BEGIN

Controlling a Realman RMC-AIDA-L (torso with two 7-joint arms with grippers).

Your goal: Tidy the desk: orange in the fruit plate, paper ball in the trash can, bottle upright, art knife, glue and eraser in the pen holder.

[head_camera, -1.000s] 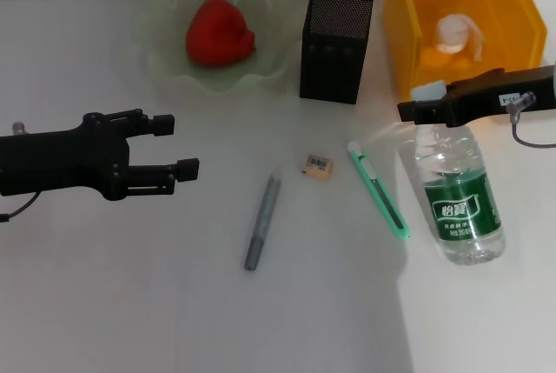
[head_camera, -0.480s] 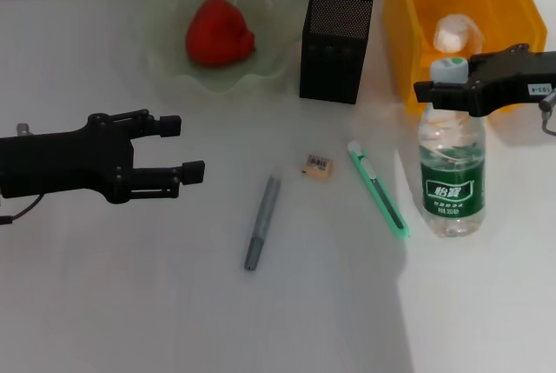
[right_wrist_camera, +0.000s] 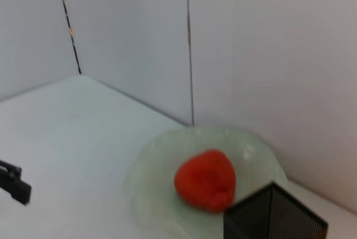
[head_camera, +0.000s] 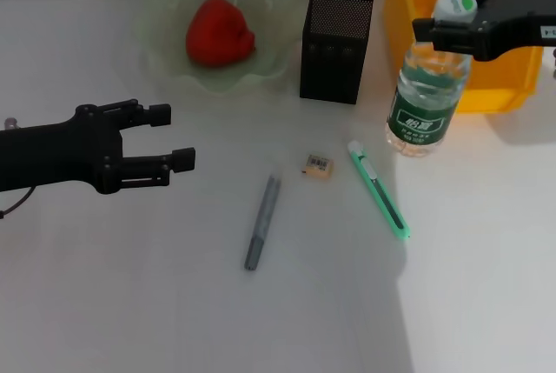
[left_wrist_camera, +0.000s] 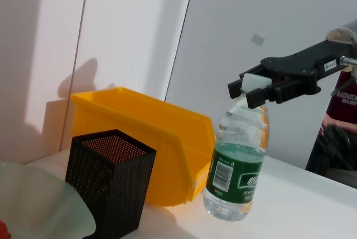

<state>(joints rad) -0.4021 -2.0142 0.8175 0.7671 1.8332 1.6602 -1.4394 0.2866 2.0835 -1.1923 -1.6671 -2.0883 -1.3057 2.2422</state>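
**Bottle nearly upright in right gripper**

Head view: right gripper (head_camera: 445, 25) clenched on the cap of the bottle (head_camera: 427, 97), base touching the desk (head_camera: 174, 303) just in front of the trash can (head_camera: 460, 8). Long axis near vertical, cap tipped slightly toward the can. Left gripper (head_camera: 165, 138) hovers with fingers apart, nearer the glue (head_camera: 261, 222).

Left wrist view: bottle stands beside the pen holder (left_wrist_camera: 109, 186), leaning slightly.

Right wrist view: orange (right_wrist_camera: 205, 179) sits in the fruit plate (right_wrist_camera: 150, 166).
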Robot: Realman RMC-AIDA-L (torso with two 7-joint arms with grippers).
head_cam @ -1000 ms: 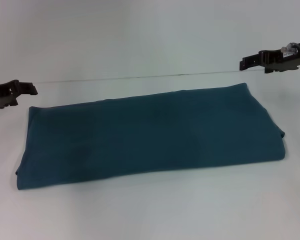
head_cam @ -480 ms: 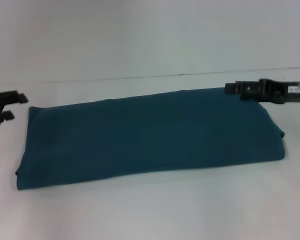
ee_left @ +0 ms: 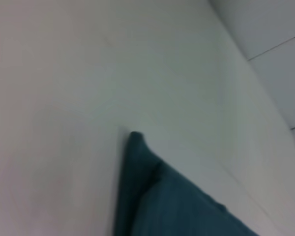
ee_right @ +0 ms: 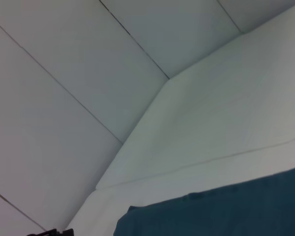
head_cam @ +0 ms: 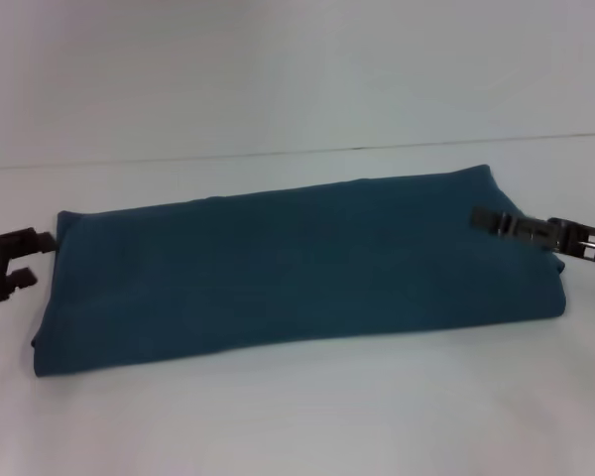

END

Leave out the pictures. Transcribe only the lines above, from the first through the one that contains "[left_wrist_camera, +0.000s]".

Controlling a Realman RMC-AIDA-L (torso with two 7-joint arms with grippers).

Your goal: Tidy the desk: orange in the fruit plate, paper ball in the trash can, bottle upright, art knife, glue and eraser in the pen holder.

[head_camera, -1.000s] 
[head_camera, -0.480s] 
[right_wrist_camera, +0.000s] 
[head_camera, +0.000s] 
[left_wrist_camera, +0.000s] 

No further output is needed for this exercise.